• _REQUIREMENT_: From the records below, find each line with the string "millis" and copy it.

• _DATA FOR THIS TASK_:
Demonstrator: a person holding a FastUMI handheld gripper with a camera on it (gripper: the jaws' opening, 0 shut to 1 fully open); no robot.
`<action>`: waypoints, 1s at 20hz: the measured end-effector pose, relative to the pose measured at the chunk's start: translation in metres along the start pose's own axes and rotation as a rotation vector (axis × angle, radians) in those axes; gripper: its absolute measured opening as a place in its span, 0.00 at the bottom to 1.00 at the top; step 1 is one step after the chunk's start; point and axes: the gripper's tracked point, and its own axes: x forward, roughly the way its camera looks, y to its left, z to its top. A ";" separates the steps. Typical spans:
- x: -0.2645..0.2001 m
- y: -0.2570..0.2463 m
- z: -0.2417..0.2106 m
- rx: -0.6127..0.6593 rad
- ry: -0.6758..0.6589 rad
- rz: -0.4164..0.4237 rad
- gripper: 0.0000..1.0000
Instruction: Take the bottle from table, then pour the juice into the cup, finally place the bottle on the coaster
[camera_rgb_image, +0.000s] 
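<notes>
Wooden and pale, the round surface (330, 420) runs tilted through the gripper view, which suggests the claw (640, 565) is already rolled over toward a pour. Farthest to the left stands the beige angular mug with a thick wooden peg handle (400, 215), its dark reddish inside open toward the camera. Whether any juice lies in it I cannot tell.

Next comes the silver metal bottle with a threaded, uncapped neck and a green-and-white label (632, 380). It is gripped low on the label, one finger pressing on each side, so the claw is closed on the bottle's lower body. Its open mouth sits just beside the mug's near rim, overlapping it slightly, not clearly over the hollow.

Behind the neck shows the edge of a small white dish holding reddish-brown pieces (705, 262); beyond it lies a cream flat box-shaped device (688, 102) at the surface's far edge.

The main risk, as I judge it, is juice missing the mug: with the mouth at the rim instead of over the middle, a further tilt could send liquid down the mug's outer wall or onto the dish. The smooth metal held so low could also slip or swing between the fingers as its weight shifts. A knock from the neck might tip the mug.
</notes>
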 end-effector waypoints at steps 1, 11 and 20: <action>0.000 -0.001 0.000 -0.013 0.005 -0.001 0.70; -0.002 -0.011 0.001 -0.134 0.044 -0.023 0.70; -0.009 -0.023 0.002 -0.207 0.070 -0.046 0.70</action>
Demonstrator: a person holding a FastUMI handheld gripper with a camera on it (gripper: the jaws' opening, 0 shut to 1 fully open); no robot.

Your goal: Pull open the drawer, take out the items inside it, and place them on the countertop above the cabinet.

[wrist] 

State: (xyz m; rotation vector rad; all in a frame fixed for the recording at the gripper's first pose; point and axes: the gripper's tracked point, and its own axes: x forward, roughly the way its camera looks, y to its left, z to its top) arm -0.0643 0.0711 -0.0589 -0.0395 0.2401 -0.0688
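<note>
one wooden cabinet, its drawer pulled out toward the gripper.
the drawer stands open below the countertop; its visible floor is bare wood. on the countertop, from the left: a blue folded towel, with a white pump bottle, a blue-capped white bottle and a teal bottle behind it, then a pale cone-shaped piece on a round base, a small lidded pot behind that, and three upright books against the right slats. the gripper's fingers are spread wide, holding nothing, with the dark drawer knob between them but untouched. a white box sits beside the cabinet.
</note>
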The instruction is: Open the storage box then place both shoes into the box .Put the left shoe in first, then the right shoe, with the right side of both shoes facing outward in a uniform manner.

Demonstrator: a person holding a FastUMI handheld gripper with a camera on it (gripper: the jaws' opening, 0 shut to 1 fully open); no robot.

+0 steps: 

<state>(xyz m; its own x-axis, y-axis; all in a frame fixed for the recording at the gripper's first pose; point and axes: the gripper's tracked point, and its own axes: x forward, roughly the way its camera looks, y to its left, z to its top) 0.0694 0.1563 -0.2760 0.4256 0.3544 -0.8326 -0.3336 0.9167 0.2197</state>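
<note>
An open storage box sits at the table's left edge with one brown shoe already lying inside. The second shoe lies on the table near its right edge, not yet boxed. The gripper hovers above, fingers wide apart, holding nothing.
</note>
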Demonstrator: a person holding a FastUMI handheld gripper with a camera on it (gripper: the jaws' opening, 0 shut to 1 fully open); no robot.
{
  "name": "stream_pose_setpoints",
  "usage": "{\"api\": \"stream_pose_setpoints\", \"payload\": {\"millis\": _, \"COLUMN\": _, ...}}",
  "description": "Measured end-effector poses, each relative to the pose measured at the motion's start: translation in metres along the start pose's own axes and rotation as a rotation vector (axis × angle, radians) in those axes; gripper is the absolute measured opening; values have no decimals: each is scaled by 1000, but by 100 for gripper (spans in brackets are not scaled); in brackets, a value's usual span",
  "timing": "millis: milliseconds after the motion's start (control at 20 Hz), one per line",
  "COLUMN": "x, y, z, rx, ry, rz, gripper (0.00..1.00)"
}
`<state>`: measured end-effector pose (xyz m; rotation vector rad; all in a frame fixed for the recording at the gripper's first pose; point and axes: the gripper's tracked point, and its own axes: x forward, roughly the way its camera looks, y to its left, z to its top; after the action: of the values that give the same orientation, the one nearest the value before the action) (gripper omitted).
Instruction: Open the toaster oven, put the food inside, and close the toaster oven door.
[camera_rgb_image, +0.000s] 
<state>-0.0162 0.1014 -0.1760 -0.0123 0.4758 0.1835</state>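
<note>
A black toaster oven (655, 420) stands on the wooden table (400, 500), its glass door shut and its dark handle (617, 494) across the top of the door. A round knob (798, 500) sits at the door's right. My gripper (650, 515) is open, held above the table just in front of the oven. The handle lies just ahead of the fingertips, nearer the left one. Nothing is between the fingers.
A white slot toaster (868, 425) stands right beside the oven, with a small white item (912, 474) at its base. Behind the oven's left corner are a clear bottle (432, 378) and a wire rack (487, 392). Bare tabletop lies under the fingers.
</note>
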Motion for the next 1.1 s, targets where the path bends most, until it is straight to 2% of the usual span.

• _ANSWER TO THIS EXERCISE_:
  "usage": "{\"api\": \"stream_pose_setpoints\", \"payload\": {\"millis\": _, \"COLUMN\": _, ...}}",
  "timing": "millis: milliseconds after the motion's start (control at 20 Hz), one per line",

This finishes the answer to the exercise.